Writing the Imperial Experience of Hunting: Assam Planter and the Sensory World of a British Tea Frontier

Pages 913-925 | Published online: 29 Aug 2021
 

Abstract

Hunting encompasses a range of sensory experiences such as sight, smell and taste (game as food). On the tea frontier of British Assam, such a sensory world of hunting was closely connected to the ideas and practices of empire, as well as to the production of the global commodity of tea. In this regard, A.R. Ramsden’s memoir, Assam Planter: Tea Planting and Hunting in Assam (1945), provides a rich illustration of sensory experiences in the making of such a tea frontier and a global commodity. Furthermore, the memoir is constituted through the complex interplay of senses that is mapped onto the plantation social order. In the process, the sensory experiences of the ‘sahib’ and the ‘native’ are organised in an imperial narrative of tea and frontier-making. Yet, given its historical moment, the context of imperial crisis is also reflected in the memoir through the contradictions of sensory experiences and, thereby, the problems faced in producing the imperial narrative of tea and frontier-making.

Acknowledgements

I would like to thank Vebhuti Duggal and Christin Höne for their valuable suggestions on the draft of the article, and the anonymous South Asia reviewer of the article for the suggestions and comments. I would also like to thank Lipokmar Dzuvichu for his insightful comments on the draft of the article.

Disclosure statement

No potential conflict of interest was reported by the author.

Notes

1. For a tea history of the area, see Sir Harry Townend (comp.), A History of Shaw Wallace & Co. and Shaw Wallace & Co. Ltd. (Calcutta: Shaw Wallace & Co. Ltd, 1965), pp. 25–35.

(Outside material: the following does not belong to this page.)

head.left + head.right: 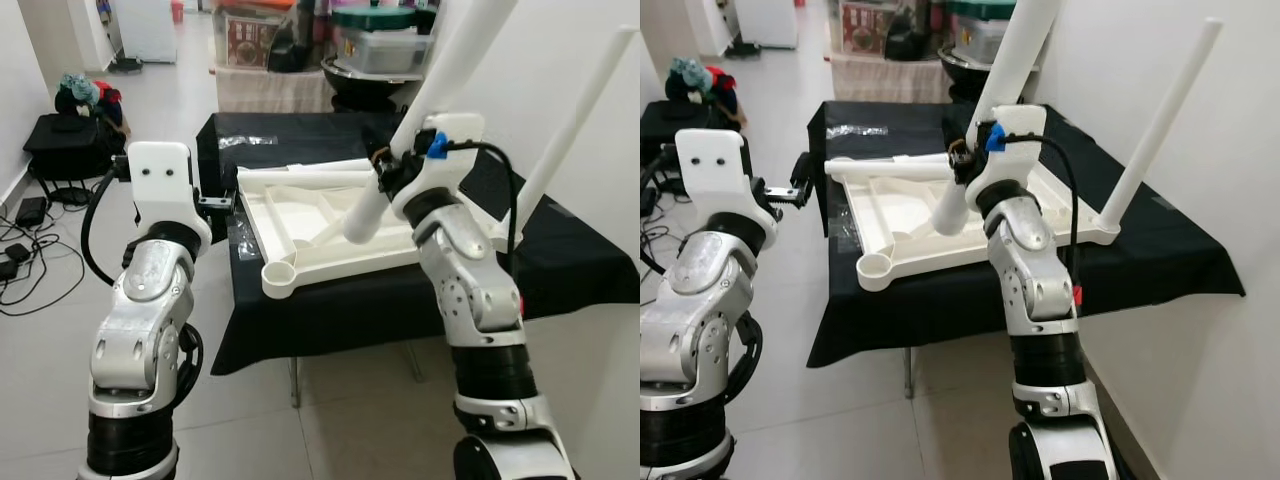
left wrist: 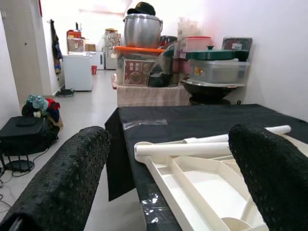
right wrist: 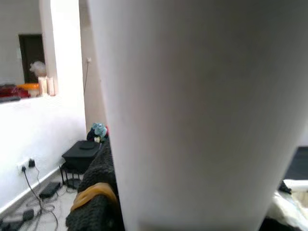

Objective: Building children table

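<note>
Black, pebbled fingers point(image 2: 67, 178) of the left gripper point(image 1: 222, 203) stand well apart, released and holding nothing, just off the near left edge of the bench point(image 1: 570, 255), level with the tabletop's left rim. On the right, the right gripper point(image 1: 385, 172) is clenched round a white table leg point(image 1: 435, 95); in the right wrist view that leg point(image 3: 202, 115) runs past the camera as a broad pale column with a dark finger point(image 3: 98, 192) pressed to its side. This gripped leg is tilted, its lower end down inside the frame of the tabletop point(image 1: 290, 225) and its upper end leaning away to the far right. The tabletop is white plastic, lying upside down on the black cloth over the bench, so that its ribbed underside faces up, with diagonal struts and a round open socket point(image 1: 279, 271) at the near left corner. Legs counted: four. One is in the right gripper; a second leg point(image 1: 580, 120) stands already seated in the right corner, slanting up along the white wall; two more loose legs point(image 2: 185, 149) lie side by side across the far edge of the tabletop. Beyond the bench stand stacked storage boxes point(image 2: 219, 67) and a large metal pot point(image 2: 143, 30), and on the floor far to the left a black bag point(image 1: 70, 140) with cables near it.
</note>
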You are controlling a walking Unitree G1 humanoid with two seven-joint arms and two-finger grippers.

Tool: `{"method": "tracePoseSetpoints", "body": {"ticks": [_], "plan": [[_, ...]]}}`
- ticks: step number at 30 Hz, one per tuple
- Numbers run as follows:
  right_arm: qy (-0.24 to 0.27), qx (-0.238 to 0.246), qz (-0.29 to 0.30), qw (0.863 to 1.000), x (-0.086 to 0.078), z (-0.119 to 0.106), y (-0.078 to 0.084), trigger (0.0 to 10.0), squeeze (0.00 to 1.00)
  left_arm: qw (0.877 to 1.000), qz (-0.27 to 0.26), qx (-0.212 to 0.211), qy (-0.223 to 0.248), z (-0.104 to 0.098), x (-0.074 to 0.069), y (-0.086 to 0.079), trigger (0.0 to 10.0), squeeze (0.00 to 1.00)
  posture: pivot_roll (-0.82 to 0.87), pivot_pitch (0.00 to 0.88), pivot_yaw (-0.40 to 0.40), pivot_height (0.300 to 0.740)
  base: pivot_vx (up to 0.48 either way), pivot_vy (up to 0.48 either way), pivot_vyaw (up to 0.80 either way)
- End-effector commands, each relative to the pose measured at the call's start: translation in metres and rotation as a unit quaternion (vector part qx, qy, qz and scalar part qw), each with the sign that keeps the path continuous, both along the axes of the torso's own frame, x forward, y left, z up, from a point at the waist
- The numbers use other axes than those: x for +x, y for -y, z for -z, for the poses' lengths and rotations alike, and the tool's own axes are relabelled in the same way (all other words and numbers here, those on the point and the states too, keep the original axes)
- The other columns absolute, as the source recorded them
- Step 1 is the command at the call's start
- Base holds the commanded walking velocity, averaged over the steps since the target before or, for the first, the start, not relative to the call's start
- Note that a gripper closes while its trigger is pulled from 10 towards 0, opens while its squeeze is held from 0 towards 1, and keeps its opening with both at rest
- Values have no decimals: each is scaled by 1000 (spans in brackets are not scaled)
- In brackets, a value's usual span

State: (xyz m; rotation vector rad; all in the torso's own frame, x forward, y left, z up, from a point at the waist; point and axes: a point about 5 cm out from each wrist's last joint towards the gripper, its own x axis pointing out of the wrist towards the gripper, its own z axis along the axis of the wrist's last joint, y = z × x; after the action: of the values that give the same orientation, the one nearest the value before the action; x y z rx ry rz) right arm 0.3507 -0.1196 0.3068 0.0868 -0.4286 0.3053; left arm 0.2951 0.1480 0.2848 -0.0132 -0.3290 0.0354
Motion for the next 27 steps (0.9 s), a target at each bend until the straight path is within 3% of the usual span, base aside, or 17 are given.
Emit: {"method": "tracePoseSetpoints", "body": {"ticks": [1,10,27], "plan": [[1,-10,1,1000,3,-2,2,10000,0,1000,5,3,-14,6,-1,4,10000,0,28,92,-112,740,0,0,0],[-14,-27,15,999,11,-1,7,10000,0,1000,8,-3,-20,9,-4,9,10000,0,21,104,-117,740,0,0,589],[-18,-9,31,999,12,2,13,10000,0,1000,-1,3,-6,4,-3,5,10000,0,10,108,-113,740,0,0,0]]}}
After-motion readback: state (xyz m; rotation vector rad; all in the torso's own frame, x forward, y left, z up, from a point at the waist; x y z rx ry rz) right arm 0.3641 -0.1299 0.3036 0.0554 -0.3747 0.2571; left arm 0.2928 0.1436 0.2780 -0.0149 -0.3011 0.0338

2. Sadiya and Doom Dooma are in the present-day Tinsukia district of Assam (part of British Lakhimpur district). Notably, in the shadows of the Himalayas and the Patkai ranges, the foothills and the narrow plains between the Lohit and the Burhi Dihing rivers of Lakhimpur district comprised the industrial heartland of the British North-east India frontier. Themselves big rivers, the Lohit and the Burhi Dihing were two of the numerous tributaries of the Brahmaputra river. The area was densely packed with tea plantations, petroleum and coal fields, and roads and railways, besides the small urban spaces that were developed around these resources. There were also local villages, the pre-colonial settlements and dense rainforests. During World War II, as part of the Allied war front, the airfields of Chabua and Dinjan in the area were key air bases for United States Army Air Force operations against the Japanese in China and Burma.

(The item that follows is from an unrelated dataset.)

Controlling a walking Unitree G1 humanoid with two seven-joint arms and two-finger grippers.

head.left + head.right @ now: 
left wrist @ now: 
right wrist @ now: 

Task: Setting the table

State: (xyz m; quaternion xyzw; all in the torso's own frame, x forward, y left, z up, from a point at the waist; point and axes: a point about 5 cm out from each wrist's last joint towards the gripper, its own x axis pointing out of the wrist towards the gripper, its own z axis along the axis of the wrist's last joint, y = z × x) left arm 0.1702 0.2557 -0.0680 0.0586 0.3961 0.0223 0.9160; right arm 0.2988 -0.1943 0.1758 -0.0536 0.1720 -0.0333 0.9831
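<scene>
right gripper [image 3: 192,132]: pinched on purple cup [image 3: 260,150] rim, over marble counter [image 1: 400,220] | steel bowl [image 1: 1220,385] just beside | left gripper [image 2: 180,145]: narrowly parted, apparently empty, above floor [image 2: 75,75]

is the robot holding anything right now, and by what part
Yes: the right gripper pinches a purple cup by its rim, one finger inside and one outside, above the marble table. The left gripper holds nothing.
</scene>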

3. For example, see ‘Report on Tea Culture in Assam for the Year 1936’ (1936), Assam State Archives, Guwahati (henceforth, ASA), Lib/R043/S4/40.

4. The ‘Inner Line’ was a regulation (under the Bengal Eastern Frontier Regulation, 1873) that the British Indian government implemented to try to control the relationships of its subjects with the ‘frontier tribes’ living on the borders of its jurisdiction by prescribing a ‘line’ in each of the concerned districts of British north-east India. For a general colonial account of the ‘Inner Line Regulation’, see Alexander Mackenzie, The North-East Frontier of India (Delhi: Mittal, repr., 1979), pp. 55–6, 89–90; and Robert Reid, History of the Frontier Areas Bordering on Assam, from 1883–1941 (Delhi: Eastern Publishing House, repr., 1983).

5. A.R. Ramsden, Assam Planter: Tea Planting and Hunting in Assam (Guwahati: Spectrum, repr., 2016), pp. 64–76, 89. When Ramsden joined the Assam Frontier Tea Company, it was experiencing a period of expansion: see ‘Assam Frontier Tea Company, 1943–46’, India Office Records and Private Papers, British Library (henceforth, IOR), MSS EUR D 1056/16.

6. For a general mapping of the social composition of the area during the period, see ‘Report on the Resettlement of the Lakhimpur District 1929–1935’ (1937), ASA, Lib/R065/S5/04.

7. On the question of Nepalese labour employed in the Assam tea plantations, also see ‘Employment of Nepalese in the Tea Gardens’ (1926), General, ASA, XXVI/6/26.

8. On the relations between Ramsden’s plantations and the Marwaris, see Ramsden, Assam Planter, pp. 142–6. On plantation workers’ protests and the Marwaris generally in the area, see ‘Assam Disorders: Tea Estate Scenes: English Managers Assaulted’, The Times of India (4 Oct. 1920) [https://search-proquest-com.ezproxy.jnu.ac.in/hnptimesofindia/docview/311049867/5DB73AE6EACC417FPQ/3?accountid=142596, accessed 25 Feb. 2020].

9. Ramsden, Assam Planter, pp. 26–32.

10. For a general discussion of imperial hunters and local society, see Angela Thompsell, Hunting Africa: British Sport, African Knowledge and the Nature of Empire (London: Palgrave Macmillan, 2015).

11. On the adventure of hunting, the maharaja of Cooch Behar interestingly mentioned in his memoir that the use of machans made hunting ‘dull work’: see Maharaja of Cooch Behar, Thirty-Seven Years of Big Game Shooting in Cooch Behar, Duars and Assam: A Rough Diary by the Maharaja of Cooch Behar (Bombay: Times Press, 1908), p. xxvii.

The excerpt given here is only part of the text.